After I had lunch, I took my NSAID. I haven’t been taking it regularly because of my not eating. Now that I have my appetite back, I can take it without worry of it burning a hole in my stomach. I won’t be joining BPD Chat tonight because they are talking about the stigma of the diagnosis and I don’t have BPD.

Psych Appointment

I met with my psychiatrist today. We talked about all that has been happening since I last saw her. I had a smile on my face but she wasn’t fooled by the mask. I told her I had no appetite and lost weight. She was a little concerned. She is more concerned about the episode that happened on Sunday. She wants me to call her the next time it happens. She wanted to go up on the Zoloft but I told her I didn’t. I want to see if it will work at 50 mg before I increase it. It’s only been a week and a day since the increase. Got to give it some time to work, even though I want it to work instantly. I just wish the hopelessness would abate for a little while.

I got my letter from my doc about disability. Now I just got to mail it. I will do it tomorrow. There are a few books I got to send out to a couple potential reviewers. I never thought I would be giving away my book for free but I am. Unfortunately, I still haven’t had one review back from the free give aways.

I have been in a depressed mood for most of the day. I told my psych I wanted to jump off a bridge. If the Tobin was more accessible to me, I think it might be a possibility. But I am afraid of heights so I don’t see that happening. When I told my psych about staring at a bottle of pills I am grateful she didn’t ask which one. She knows I have enough medication to kill a horse. And she knows my knowledge of medication.

I texted my therapist to see if I could see her tomorrow or at least have a check in and she is back to back. But she will try to call me. I hope there is a cancellation. I think it’s good to keep her in the loop too. My psych also said today that she appreciates the little emails I send her about how I am doing.

I haven’t had any food today. I had an Ensure and a soy latte that I didn’t even finish. I just couldn’t drink the last four ounces or so. My psych wants me to eat but it’s not so simple as that. I am getting hungry but I don’t know what to eat.

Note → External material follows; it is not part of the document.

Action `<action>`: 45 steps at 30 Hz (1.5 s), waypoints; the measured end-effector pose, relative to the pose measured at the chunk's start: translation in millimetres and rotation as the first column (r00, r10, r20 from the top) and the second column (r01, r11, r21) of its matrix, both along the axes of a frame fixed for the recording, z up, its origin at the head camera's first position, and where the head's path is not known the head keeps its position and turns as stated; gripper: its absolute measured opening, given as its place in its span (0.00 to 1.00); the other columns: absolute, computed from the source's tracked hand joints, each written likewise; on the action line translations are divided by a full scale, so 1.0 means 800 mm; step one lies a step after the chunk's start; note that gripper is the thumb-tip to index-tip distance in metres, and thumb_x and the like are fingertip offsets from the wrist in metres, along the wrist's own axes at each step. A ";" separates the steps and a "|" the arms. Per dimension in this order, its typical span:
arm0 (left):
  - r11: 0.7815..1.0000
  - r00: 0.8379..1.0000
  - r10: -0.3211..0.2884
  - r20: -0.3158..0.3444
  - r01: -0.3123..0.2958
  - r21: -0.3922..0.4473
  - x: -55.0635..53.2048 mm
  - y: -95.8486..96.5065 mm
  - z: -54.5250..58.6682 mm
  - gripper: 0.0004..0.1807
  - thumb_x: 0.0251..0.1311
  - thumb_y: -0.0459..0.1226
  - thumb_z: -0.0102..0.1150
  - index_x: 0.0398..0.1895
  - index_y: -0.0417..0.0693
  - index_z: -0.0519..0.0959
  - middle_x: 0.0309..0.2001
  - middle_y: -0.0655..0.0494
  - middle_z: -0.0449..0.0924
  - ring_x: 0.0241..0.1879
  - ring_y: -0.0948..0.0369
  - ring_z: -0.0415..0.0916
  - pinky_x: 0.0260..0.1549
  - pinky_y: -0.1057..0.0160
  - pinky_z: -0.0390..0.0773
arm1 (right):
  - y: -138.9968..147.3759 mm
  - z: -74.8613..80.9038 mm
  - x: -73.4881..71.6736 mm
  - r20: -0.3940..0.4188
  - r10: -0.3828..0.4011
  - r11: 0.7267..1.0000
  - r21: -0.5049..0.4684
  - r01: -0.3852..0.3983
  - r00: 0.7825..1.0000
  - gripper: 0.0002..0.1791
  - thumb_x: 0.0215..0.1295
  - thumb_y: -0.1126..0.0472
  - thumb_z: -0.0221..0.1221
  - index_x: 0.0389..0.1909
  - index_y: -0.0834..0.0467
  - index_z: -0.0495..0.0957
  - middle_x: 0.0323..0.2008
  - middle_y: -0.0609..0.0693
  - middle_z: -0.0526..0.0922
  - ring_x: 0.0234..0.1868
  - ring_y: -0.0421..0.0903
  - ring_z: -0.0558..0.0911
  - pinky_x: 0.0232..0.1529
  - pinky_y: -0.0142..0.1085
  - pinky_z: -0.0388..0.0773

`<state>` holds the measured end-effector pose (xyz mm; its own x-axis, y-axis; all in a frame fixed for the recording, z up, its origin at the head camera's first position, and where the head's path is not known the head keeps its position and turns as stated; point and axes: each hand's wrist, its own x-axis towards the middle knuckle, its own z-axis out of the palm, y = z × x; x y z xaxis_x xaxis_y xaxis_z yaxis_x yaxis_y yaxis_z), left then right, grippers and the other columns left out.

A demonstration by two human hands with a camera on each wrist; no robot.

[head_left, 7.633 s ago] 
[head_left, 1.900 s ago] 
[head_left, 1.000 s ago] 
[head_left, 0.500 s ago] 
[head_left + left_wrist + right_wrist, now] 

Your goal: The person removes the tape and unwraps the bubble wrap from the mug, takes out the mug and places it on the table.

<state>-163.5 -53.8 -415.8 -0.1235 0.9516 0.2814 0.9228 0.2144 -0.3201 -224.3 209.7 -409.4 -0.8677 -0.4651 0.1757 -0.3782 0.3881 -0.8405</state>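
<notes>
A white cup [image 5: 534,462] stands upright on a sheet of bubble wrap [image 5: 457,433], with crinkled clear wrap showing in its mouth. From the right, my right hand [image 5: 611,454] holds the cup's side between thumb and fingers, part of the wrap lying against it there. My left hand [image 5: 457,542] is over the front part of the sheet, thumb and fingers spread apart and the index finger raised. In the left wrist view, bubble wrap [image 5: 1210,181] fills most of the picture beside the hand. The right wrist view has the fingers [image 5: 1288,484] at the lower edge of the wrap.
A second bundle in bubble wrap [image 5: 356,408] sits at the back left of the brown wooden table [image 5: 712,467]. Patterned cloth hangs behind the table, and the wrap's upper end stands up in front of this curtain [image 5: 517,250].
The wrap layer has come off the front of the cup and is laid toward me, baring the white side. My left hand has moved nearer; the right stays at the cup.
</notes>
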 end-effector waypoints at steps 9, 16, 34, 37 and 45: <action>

It’s a toss up between a black bean burger and tuna sandwich. I am leaning toward the tuna sandwich because it’s more filling.

My ankle gave way the last block on the way home. It just didn’t want to flex as I took each step. I have it up and took a pain pill. Now I got to go down the stairs and it isn’t going to be happy. I have pretzels in my room but I don’t feel like eating them. I should have bought a protein bar when I was at Walgreens today.